Élu d'un territoire où résident de nombreuses personnes étrangères représentant plus de cent nationalités, je connais bien, comme d'autres, ici présents, les termes de ce débat. J'ai toujours été réticent à l'idée que l'acquisition du droit de vote serait la condition d'une meilleure intégration et d'une amélioration du vivre ensemble. Personnellement, je n'y crois pas, sauf si, comme je viens de le dire, les personnes concernées s'engagent dans une démarche volontaire.

Nous connaissons tous les difficultés actuelles liées à la nécessité pour chacun de trouver sa place dans la société. Si elle était adoptée, la mesure qui nous est proposée comporterait un certain nombre de dangers et pourrait produire des effets pervers. Je pense aux risques de dérives clientélistes ou d'encouragement de démarches communautaristes. Certes, ces phénomènes existent déjà et je ne veux procéder à aucun amalgame. Je ne prétends pas qu'ils soient liés à votre proposition et je ne doute pas que celle-ci vise à améliorer la cohésion nationale. Mais je ne crois pas qu'elle permettrait d'atteindre cet objectif.
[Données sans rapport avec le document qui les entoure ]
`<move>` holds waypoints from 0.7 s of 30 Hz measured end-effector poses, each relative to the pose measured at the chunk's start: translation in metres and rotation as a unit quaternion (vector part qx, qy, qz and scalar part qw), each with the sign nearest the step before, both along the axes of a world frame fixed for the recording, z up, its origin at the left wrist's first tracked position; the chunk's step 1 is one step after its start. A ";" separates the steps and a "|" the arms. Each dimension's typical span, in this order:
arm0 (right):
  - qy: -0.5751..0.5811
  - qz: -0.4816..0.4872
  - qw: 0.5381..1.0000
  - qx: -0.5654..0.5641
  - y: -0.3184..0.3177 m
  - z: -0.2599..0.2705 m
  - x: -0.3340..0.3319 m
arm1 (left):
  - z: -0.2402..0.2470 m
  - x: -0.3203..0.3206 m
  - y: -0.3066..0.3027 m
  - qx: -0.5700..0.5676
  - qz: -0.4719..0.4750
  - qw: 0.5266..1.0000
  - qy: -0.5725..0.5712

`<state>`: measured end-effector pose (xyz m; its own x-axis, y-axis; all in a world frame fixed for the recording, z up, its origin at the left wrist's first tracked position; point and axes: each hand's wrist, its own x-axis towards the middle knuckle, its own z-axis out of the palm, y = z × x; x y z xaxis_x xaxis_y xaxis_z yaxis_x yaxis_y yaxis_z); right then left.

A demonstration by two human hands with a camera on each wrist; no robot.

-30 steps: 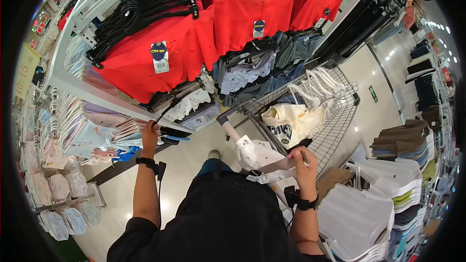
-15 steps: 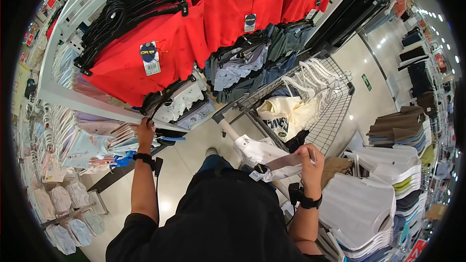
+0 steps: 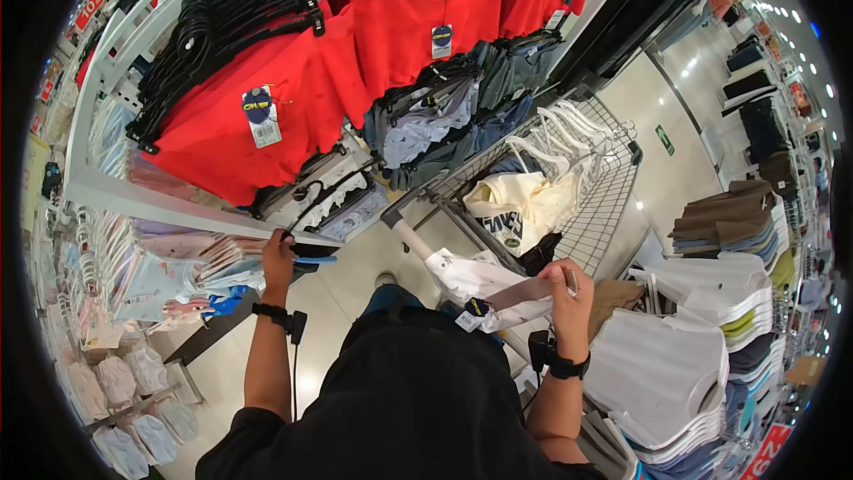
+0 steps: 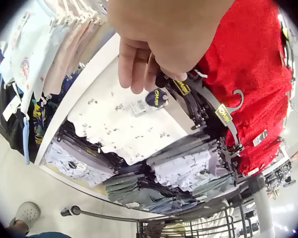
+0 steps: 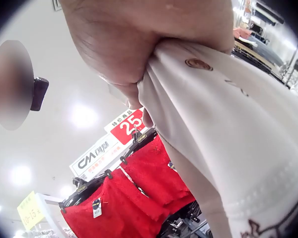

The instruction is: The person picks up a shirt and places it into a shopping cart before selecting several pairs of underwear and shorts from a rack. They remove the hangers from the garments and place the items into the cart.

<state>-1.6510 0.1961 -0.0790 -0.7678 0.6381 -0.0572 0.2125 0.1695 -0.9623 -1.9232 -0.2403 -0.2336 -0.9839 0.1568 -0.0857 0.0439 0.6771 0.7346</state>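
Right, I have the left hand (image 3: 278,253) up at the lower rail of the clothes rack (image 3: 107,191). Its fingers (image 4: 134,67) are curled down around the top of a black hanger (image 4: 181,88). From the left wrist view I see that hanger sitting at the front of a tight row. A white dotted garment (image 4: 124,124) with a small price tag hangs just below the knuckles. Grey and pale blue pieces are packed in beside it, and red garments (image 3: 275,116) hang on the rail above.

The right hand (image 3: 569,289) is raised in front of the chest and closed in a full grip on a white garment (image 3: 480,280). The cloth is bunched under the fingers, and a dark tag dangles from its near end. In the right wrist view I see the same white cloth spilling out from under the clenched palm.

A wire trolley (image 3: 613,204) stands just beyond the right hand. It holds a cream garment (image 3: 515,209) and a bundle of white hangers (image 3: 569,138). Stacks of folded tops (image 3: 657,382) lie on the right.
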 end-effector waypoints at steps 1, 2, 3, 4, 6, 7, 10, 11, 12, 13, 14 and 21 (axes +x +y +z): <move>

Encore une fois, je suis, depuis plus de vingt ans, élu d'une ville où ce débat existe et je suis intimement convaincu que votre proposition n'est pas une bonne réponse. Je suis persuadé, au contraire, que ce sont l'acquisition de la nationalité, la naturalisation et la forme qu'elle revêt actuellement – j'ai participé aux travaux du Haut conseil à l'intégration sur ces questions – qui permettront de renforcer la cohésion nationale, le vivre-ensemble et l'aspiration à approfondir la citoyenneté. Quelles que soient les bonnes intentions qui vous animent, votre proposition de loi ne saurait, si elle était adoptée, atteindre cet objectif.

La position du Gouvernement est donc conforme à la tradition de notre République. Elle est généreuse, car elle tend à élargir la communauté nationale. Elle est également exigeante, car elle demande, au terme d'un cheminement personnel, de faire en toute responsabilité un choix qui engage une vie.

Fidélité à la République, générosité et exigence : c'est ainsi que nous concevons le droit de vote. Il se mérite au travers d'une démarche personnelle de ceux qui ont décidé de s'établir dans notre pays et ne se confère pas par une mesure générale et impersonnelle. C'est pourquoi je vous demande de bien vouloir rejeter la proposition de loi constitutionnelle qui vous est soumise.